=== EXERCISE GOAL ===
Which lines in the records below contain the word "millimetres"? Copy each one.

(Items from a dataset)
····················
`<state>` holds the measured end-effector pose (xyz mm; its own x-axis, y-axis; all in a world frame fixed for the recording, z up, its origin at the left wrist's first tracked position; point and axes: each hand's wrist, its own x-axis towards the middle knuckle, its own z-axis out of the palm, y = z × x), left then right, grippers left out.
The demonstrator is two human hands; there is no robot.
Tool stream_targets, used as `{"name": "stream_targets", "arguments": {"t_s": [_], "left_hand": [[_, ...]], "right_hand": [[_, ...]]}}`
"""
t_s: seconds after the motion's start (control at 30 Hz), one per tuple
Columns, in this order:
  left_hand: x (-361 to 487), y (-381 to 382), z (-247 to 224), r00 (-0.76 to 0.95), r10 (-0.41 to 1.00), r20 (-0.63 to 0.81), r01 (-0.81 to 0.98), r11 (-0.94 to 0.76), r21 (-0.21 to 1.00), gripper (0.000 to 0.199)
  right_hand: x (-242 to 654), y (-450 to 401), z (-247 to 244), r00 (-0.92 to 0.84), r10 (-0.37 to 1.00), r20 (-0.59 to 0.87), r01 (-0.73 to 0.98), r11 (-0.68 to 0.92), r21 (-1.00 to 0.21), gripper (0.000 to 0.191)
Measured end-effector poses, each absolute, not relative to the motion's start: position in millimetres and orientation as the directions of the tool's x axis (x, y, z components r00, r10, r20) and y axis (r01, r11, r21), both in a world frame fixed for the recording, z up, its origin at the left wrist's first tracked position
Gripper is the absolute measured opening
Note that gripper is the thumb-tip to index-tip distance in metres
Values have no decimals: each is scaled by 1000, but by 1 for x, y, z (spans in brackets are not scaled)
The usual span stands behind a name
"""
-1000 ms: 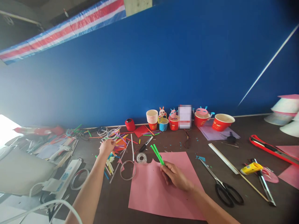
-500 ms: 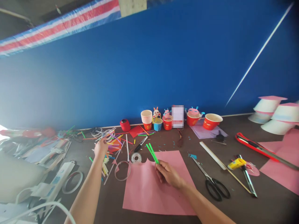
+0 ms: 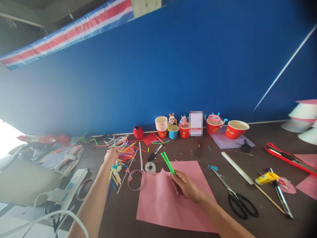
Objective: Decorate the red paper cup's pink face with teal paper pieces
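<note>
My right hand (image 3: 184, 186) is closed round two bright green strips (image 3: 167, 162), held side by side above the pink paper sheet (image 3: 170, 205), whose top edge is cut in curves. At the left, my left hand (image 3: 112, 155) reaches into a loose pile of coloured straws and strips (image 3: 126, 153). Its fingers are partly lost among the straws, so their grip cannot be made out. Between the hands lie a clear tape ring (image 3: 136, 180) and a small white spool (image 3: 150, 167).
Black-handled scissors (image 3: 239, 201), a white strip (image 3: 236, 168), a yellow glue bottle (image 3: 266, 178) and a red cutter (image 3: 284, 157) lie at right. Paper cups (image 3: 161, 124) and decorated red cups (image 3: 214, 126) stand along the blue wall. A power strip (image 3: 71, 186) lies left.
The view has turned slightly left, so most things sit further right in it. Short straws below my left hand lie more spread out. My right hand still holds the green strips.
</note>
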<state>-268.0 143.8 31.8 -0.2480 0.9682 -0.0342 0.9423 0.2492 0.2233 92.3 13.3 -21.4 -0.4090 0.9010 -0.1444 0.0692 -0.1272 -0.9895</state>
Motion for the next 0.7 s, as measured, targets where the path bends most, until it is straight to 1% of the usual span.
{"name": "stream_targets", "arguments": {"t_s": [0.13,0.27,0.37,0.5,0.57,0.7], "left_hand": [[-257,141,32,-197,980,-26,964,198,179,28],[-250,138,36,-168,984,63,975,156,161,22],[-253,137,40,-148,981,127,978,126,164,24],[-271,140,44,-180,967,182,975,150,167,33],[-280,142,44,-181,970,164,974,154,168,33],[-282,143,37,-89,993,81,979,72,193,30]], "right_hand": [[92,13,-18,-400,903,-159,81,-138,-987,33],[92,13,-15,-406,899,-165,84,-143,-986,33],[92,13,-16,-414,893,-175,81,-156,-984,33],[91,13,-20,-417,892,-175,70,-161,-984,33],[91,13,-20,-416,890,-184,70,-170,-983,33],[91,13,-17,-415,891,-184,86,-162,-983,33]]}}
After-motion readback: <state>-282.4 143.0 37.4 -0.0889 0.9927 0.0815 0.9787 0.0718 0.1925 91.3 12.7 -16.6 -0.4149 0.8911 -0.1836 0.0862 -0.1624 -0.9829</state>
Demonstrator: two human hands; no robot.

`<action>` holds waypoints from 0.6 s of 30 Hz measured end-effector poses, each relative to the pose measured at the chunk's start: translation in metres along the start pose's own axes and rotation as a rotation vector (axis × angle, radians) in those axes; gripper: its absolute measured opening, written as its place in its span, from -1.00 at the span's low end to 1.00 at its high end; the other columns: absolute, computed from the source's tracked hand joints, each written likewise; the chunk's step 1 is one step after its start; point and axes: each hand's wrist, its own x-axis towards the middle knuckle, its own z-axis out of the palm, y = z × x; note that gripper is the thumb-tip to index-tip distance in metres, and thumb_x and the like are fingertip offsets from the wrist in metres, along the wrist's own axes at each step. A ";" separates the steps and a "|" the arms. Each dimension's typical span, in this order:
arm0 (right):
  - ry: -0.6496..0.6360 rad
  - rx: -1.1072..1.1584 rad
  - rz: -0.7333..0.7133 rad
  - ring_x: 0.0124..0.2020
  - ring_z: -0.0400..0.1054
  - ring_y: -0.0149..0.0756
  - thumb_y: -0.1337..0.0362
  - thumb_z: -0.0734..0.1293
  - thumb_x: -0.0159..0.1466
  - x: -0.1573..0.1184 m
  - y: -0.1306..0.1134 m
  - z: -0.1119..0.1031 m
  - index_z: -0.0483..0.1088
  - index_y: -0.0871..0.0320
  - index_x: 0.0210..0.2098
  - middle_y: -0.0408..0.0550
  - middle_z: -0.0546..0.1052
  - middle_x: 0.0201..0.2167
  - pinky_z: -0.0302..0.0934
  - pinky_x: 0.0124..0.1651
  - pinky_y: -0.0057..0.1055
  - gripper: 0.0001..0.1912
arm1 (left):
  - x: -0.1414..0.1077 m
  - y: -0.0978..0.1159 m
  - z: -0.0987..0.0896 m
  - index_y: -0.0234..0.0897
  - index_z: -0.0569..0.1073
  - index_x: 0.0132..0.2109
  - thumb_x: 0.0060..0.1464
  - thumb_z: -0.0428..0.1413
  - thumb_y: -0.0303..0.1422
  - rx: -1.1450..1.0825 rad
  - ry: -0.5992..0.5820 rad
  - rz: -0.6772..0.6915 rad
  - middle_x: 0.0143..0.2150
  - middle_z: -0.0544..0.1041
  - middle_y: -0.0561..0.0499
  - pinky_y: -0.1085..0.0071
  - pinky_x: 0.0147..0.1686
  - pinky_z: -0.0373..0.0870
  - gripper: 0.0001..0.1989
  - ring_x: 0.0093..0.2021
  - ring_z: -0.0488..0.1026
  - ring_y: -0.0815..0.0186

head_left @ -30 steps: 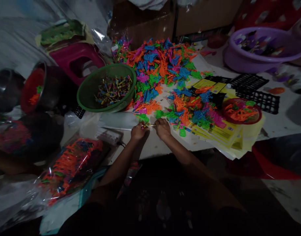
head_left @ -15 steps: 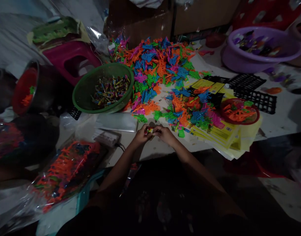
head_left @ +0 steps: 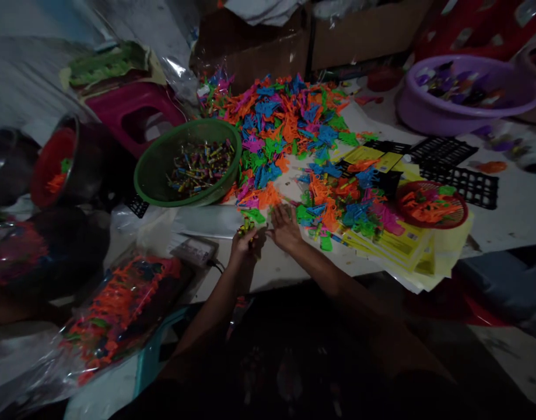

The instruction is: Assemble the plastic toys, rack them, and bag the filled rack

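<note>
Several small yellow-patterned sticks [head_left: 245,226] poke up from my left hand [head_left: 244,244], whose fingers are closed round them near the table's front edge. They resemble the short coloured sticks [head_left: 198,169] lying in the green basket [head_left: 145,186]. To the right, my right hand [head_left: 287,230] stretches forward with its fingers apart, at the near edge of the bright plastic pieces [head_left: 289,125]. I see nothing held in it. A green plastic piece [head_left: 254,215] lies just beyond my left hand. A second heap of plastic pieces [head_left: 329,201] lies right of my right hand.
Yellow printed sheets [head_left: 399,248] lie under a small red basket [head_left: 464,213] at the right. A purple basin [head_left: 442,116] stands at the back right. A clear bag of plastic pieces [head_left: 114,309] lies at left, near a clear plastic sheet stack [head_left: 210,220].
My hands, close together before over a small coloured item, have parted. The left moved slightly left with the sticks; the right opened and reached forward toward the pile. The view shifted slightly.
</note>
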 end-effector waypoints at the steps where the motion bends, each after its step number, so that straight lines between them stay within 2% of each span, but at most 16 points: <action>1: 0.005 -0.008 -0.055 0.25 -0.20 -0.04 0.19 0.17 0.22 -0.010 -0.003 0.004 0.21 0.42 0.06 0.27 0.17 0.16 -0.46 0.22 0.03 -0.50 | -0.001 0.000 -0.001 -0.37 0.30 -0.55 -0.23 0.23 -0.29 0.034 0.050 0.065 -0.75 0.23 0.16 0.63 -0.80 -0.07 -0.72 -0.77 0.09 0.59; 3: 0.043 -0.010 -0.112 0.25 -0.17 -0.10 0.29 0.11 0.26 -0.033 -0.008 0.007 0.26 0.33 0.01 0.17 0.20 0.15 -0.44 0.22 0.01 -0.62 | -0.004 -0.002 -0.004 -0.38 0.34 -0.51 -0.26 0.24 -0.30 0.081 0.062 0.113 -0.68 0.34 0.11 0.62 -0.78 -0.02 -0.74 -0.74 0.16 0.58; 5: 0.079 0.004 -0.097 0.22 -0.08 -0.15 0.35 0.07 0.26 -0.055 -0.012 0.007 0.33 0.25 -0.05 0.09 0.24 0.14 -0.35 0.21 -0.04 -0.66 | -0.007 -0.005 -0.007 -0.39 0.37 -0.45 -0.29 0.25 -0.29 0.085 0.013 0.078 -0.60 0.41 0.06 0.62 -0.78 -0.04 -0.72 -0.70 0.22 0.56; 8: 0.091 0.043 0.033 0.13 0.04 -0.12 0.24 0.13 0.24 -0.073 -0.015 0.002 0.34 0.20 -0.08 0.09 0.27 0.10 -0.13 0.14 -0.12 -0.68 | -0.010 -0.012 -0.008 -0.38 0.39 -0.38 -0.31 0.26 -0.27 0.070 -0.044 0.021 -0.53 0.45 0.02 0.64 -0.80 -0.09 -0.67 -0.65 0.30 0.51; 10: 0.068 0.055 0.153 0.07 0.11 -0.06 0.11 0.20 0.19 -0.075 -0.015 -0.002 0.30 0.24 -0.02 0.15 0.29 0.07 -0.01 0.05 -0.14 -0.56 | -0.012 -0.016 -0.006 -0.39 0.39 -0.39 -0.29 0.26 -0.25 0.080 -0.082 0.000 -0.58 0.43 0.03 0.64 -0.81 -0.11 -0.67 -0.68 0.29 0.52; 12: 0.019 0.059 0.205 0.02 0.15 -0.04 0.10 0.24 0.16 -0.071 -0.014 -0.007 0.27 0.30 0.01 0.21 0.32 0.02 0.04 0.02 -0.18 -0.49 | -0.014 -0.017 -0.003 -0.40 0.40 -0.42 -0.26 0.24 -0.22 0.108 -0.118 0.001 -0.66 0.39 0.05 0.64 -0.83 -0.13 -0.68 -0.73 0.22 0.54; 15: -0.045 0.077 0.189 -0.02 0.20 -0.11 0.25 0.19 0.19 -0.063 -0.009 -0.015 0.32 0.30 -0.06 0.18 0.38 -0.05 0.06 0.03 -0.26 -0.63 | -0.019 -0.013 0.001 -0.39 0.42 -0.38 -0.26 0.24 -0.24 0.118 -0.130 0.020 -0.61 0.43 0.03 0.63 -0.83 -0.13 -0.68 -0.75 0.21 0.56; 18: -0.050 0.087 0.313 -0.13 0.29 -0.17 0.34 0.12 0.19 -0.057 -0.002 -0.020 0.33 0.25 -0.08 0.11 0.44 -0.14 0.14 -0.08 -0.31 -0.66 | -0.025 -0.008 0.004 -0.36 0.44 -0.28 -0.30 0.27 -0.31 0.120 -0.116 0.045 -0.47 0.51 -0.01 0.62 -0.81 -0.04 -0.64 -0.71 0.28 0.53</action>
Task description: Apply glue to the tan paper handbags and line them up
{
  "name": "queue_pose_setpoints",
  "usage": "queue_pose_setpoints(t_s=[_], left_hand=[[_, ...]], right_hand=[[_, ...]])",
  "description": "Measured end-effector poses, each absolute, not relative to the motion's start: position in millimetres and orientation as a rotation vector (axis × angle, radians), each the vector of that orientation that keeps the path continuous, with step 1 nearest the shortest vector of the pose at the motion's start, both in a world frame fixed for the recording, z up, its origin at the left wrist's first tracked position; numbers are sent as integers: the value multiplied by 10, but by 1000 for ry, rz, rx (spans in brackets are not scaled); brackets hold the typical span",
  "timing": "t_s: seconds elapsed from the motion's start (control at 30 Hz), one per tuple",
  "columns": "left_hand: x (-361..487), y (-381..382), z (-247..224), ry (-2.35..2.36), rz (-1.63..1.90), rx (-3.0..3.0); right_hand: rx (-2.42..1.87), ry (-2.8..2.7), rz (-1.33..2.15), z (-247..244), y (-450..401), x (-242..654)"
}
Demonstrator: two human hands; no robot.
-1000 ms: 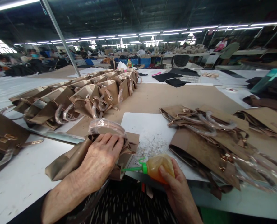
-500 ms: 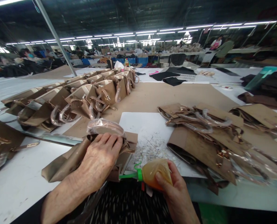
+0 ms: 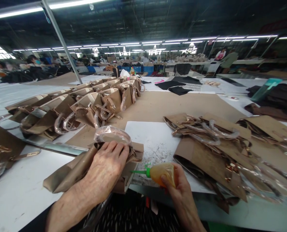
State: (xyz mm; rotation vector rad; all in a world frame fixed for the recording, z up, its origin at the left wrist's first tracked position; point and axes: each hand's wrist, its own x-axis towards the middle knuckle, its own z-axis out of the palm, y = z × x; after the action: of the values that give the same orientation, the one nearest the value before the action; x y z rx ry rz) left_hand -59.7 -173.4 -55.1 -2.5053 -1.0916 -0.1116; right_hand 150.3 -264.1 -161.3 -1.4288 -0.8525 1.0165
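A brown handbag (image 3: 68,172) lies on its side at the table's front edge, its plastic-wrapped handle (image 3: 113,130) arching at the far side. My left hand (image 3: 111,162) is closed over the bag's upper part, fingers curled round its edge; the fingertips are partly hidden. In my right hand (image 3: 179,185) is a soft glue bottle (image 3: 162,174) with amber liquid, a green cap and a thin green nozzle. The bottle lies sideways, nozzle pointing left at the bag's pale inner panel (image 3: 129,169). Whether the tip touches the panel I cannot tell.
Rows of upright brown handbags (image 3: 85,101) stand at the left back. Flat bags (image 3: 211,161) with wrapped handles are piled on the right. Black fabric pieces (image 3: 177,84) and a teal bottle (image 3: 266,88) lie farther back. Several people work in the distance.
My right hand has raised the glue bottle slightly, and its nozzle now sits higher along the bag's panel. My left hand keeps its hold on the bag. The camera view has tilted up a little.
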Motion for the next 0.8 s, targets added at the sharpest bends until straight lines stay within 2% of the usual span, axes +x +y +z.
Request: queue_pose_setpoints(t_s=[0.47, 0.67, 0.8], left_hand=[[-616, -1628, -539, -1129, -112, -2566], [-610, -1669, -530, -1147, -80, -2587], [-593, -1686, -507, -1141, -57, -2602]], right_hand=[[-1623, -1090, 672, -1714, -2462, 1591], [-1486, -850, 939, -1622, -2462, 1607], [-1416, -804, 969, -1552, -2458, 1581]])
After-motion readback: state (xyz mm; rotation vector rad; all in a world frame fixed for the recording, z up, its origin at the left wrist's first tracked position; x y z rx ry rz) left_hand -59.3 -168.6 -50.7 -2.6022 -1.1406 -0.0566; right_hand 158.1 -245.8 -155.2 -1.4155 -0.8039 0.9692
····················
=== SOLVED EXERCISE ===
Measured end-effector poses, each absolute, not relative to the motion's start: position in millimetres and orientation as the directions of the tool's x axis (x, y, z components r00, r10, r20) and y axis (r01, r11, r21), both in a world frame fixed for the recording, z up, its origin at the left wrist's first tracked position
  "description": "Measured end-effector poses, each absolute, not relative to the motion's start: position in millimetres and orientation as a rotation vector (axis × angle, radians), each the vector of that orientation that keeps the path continuous, with step 1 nearest the shortest vector of the pose at the motion's start, both in a world frame fixed for the recording, z up, its origin at the left wrist's first tracked position; numbers are sent as integers: the value multiplied by 10, but by 1000 for ry, rz, rx (spans in brackets are not scaled); brackets hold the typical span",

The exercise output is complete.